Although our “green financing” and emission reduction commitments are “voluntary” in the sense of being self-chosen and not enforceable in international tribunals, developed countries are bound to make increasingly “ambitious” emission-reduction pledges every five years, and honoring those “non-binding” commitments requires turning them into binding domestic laws and regulations. The Agreement is set up to pressure each administration and Congress to adopt increasingly aggressive restrictions on domestic energy production, transport, and use—and do so regardless of the policy preferences of future U.S. leaders and electorates.

Under Paris, U.S. energy markets, policies, and infrastructure would be subject to a global political pressure regime in which most parties view America as an economic rival, cash cow, or both.
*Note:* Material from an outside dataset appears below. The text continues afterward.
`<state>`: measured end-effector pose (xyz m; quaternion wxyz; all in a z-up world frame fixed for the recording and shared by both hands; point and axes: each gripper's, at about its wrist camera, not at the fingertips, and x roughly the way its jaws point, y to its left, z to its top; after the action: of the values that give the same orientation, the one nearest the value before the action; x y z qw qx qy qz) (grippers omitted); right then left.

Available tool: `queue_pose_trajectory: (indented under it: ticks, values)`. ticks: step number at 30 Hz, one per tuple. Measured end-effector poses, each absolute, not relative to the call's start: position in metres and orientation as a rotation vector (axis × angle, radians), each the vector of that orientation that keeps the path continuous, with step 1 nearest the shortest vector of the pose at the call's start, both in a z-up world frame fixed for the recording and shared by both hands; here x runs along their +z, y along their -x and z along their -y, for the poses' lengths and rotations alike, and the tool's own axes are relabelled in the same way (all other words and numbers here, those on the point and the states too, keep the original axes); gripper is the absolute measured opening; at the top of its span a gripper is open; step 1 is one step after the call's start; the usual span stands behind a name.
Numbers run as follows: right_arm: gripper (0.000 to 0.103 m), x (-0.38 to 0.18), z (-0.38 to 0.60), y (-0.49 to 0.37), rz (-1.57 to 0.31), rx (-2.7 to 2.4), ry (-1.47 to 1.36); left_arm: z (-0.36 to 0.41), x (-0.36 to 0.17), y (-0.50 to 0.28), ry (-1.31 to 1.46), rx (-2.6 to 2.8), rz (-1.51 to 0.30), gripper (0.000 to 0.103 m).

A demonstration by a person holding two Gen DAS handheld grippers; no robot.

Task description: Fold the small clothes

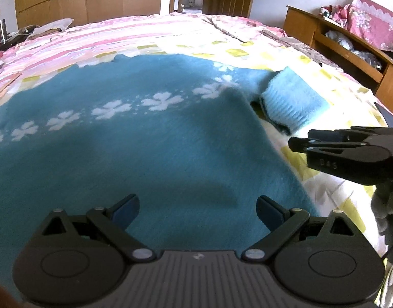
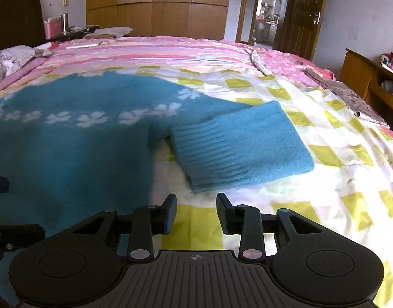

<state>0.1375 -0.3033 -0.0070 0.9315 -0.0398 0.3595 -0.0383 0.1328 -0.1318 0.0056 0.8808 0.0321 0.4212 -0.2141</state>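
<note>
The left gripper (image 1: 197,211) hangs with its jaws spread wide and nothing between them, poised over the lower body of the blue sweater (image 1: 135,138), which lies flat on the checked bedsheet (image 2: 324,133) with a band of white flowers across it. To its right, the right gripper (image 2: 196,211) stands partly parted and empty above bare sheet, just off the sweater's right edge. The sleeve (image 2: 242,146), folded back on itself with its ribbed cuff up, lies just beyond those fingertips.
</note>
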Motion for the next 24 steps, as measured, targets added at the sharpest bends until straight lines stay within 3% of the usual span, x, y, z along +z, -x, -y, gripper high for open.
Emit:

Does Tillerson think such an arrangement would advance or hinder critical U.S. national interests?

The Senate should also be concerned about the Paris Agreement’s potential adverse impact on global human welfare.   

Analysis by Stephen Eule of the U.S. Chamber of Commerce’s Institute for 21st Century Energy shows that, assuming “consensus” climatology, the Paris Agreement’s goal of limiting global warming to 2°C cannot be met without severely restricting the access of developing countries to fossil fuels, which remain the most affordable and reliable energy options in most markets.

As explained here, if developed countries magically reduce their carbon dioxide (CO2) emissions to zero by 2050, developing countries would still have to cut their current CO2 emissions by 35 percent to achieve the Paris Agreement’s “climate stabilization” goal. If, less unrealistically, developed countries reduce their emissions to 20 percent of current levels by 2050, developed countries would have to cut their current emissions almost in half.

More than a billion people in those countries have no electricity, billions more don’t have enough electricity to support development, and billions do not yet have automobiles.  

Does Tillerson recognize the risks the Paris Agreement poses to the health and welfare of the world’s poorest people?